◆ **EXERCISE**
In the listing below, find the line with "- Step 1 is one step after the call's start", then repeat exactly every line from the top through that one.
[DATA BELOW]
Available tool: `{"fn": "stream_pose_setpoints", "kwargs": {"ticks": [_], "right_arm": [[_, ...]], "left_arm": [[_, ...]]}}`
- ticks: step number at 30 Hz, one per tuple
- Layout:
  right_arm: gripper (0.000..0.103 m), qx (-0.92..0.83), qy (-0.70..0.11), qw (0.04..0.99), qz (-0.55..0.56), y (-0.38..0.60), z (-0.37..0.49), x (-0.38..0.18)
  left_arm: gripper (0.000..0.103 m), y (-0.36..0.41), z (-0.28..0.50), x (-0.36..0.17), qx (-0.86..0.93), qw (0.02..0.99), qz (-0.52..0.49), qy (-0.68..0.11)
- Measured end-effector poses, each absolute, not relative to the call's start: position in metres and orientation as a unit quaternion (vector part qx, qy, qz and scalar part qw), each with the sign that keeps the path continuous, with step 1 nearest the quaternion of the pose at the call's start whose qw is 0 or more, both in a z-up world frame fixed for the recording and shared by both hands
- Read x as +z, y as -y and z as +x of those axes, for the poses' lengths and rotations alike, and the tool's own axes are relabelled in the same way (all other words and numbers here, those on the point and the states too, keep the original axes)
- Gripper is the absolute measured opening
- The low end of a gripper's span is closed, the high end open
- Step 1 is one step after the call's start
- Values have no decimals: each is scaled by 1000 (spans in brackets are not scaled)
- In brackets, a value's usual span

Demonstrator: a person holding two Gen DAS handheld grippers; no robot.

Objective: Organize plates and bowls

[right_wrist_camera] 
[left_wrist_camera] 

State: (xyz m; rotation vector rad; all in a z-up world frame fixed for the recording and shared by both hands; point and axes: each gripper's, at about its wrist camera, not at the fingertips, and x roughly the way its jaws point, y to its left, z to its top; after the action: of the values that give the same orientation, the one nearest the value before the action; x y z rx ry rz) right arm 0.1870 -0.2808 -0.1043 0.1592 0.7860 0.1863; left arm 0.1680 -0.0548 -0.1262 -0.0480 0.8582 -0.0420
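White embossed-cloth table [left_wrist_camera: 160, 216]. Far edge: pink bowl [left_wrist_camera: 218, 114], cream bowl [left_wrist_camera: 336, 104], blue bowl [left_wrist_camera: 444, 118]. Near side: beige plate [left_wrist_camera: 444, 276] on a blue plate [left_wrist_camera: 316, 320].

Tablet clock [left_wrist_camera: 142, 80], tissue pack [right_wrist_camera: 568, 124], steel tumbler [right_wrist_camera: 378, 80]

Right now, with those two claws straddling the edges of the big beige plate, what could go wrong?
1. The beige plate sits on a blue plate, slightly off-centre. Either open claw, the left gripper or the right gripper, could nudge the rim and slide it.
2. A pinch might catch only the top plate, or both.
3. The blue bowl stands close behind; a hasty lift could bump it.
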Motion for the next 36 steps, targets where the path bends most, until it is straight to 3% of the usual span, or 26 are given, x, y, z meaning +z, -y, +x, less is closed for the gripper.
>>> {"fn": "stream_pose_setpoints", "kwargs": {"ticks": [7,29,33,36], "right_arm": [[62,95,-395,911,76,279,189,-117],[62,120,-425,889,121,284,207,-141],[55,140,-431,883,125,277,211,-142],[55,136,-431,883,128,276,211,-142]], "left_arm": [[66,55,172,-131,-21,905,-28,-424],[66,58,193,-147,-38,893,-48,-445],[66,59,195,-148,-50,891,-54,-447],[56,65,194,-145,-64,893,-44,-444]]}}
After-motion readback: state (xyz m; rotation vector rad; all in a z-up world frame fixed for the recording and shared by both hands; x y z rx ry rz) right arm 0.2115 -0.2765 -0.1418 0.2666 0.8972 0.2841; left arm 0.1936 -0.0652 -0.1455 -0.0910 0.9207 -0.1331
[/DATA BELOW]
◆ **FINAL ANSWER**
Available tool: `{"fn": "stream_pose_setpoints", "kwargs": {"ticks": [_], "right_arm": [[_, ...]], "left_arm": [[_, ...]]}}`
- ticks: step number at 30 Hz, one per tuple
- Layout:
  right_arm: gripper (0.000..0.103 m), qx (-0.92..0.83), qy (-0.70..0.11), qw (0.04..0.99), qz (-0.55..0.56), y (-0.38..0.60), z (-0.37..0.49), x (-0.38..0.18)
  left_arm: gripper (0.000..0.103 m), y (-0.36..0.41), z (-0.28..0.50), x (-0.36..0.17), qx (-0.86..0.93), qw (0.02..0.99), qz (-0.52..0.49), qy (-0.68..0.11)
- Measured end-effector poses, each absolute, not relative to the call's start: position in metres and orientation as a unit quaternion (vector part qx, qy, qz and scalar part qw), each with the sign that keeps the path continuous, with step 1 nearest the quaternion of the pose at the call's start whose qw is 0 or more, both in a z-up world frame fixed for the recording and shared by both hands
- Read x as +z, y as -y and z as +x of those axes, for the poses' lengths and rotations alike, and the tool's own axes are relabelled in the same way (all other words and numbers here, those on the point and the states too, keep the original axes)
- Gripper is the absolute measured opening
- The low end of a gripper's span is closed, the high end open
- Step 1 is one step after the call's start

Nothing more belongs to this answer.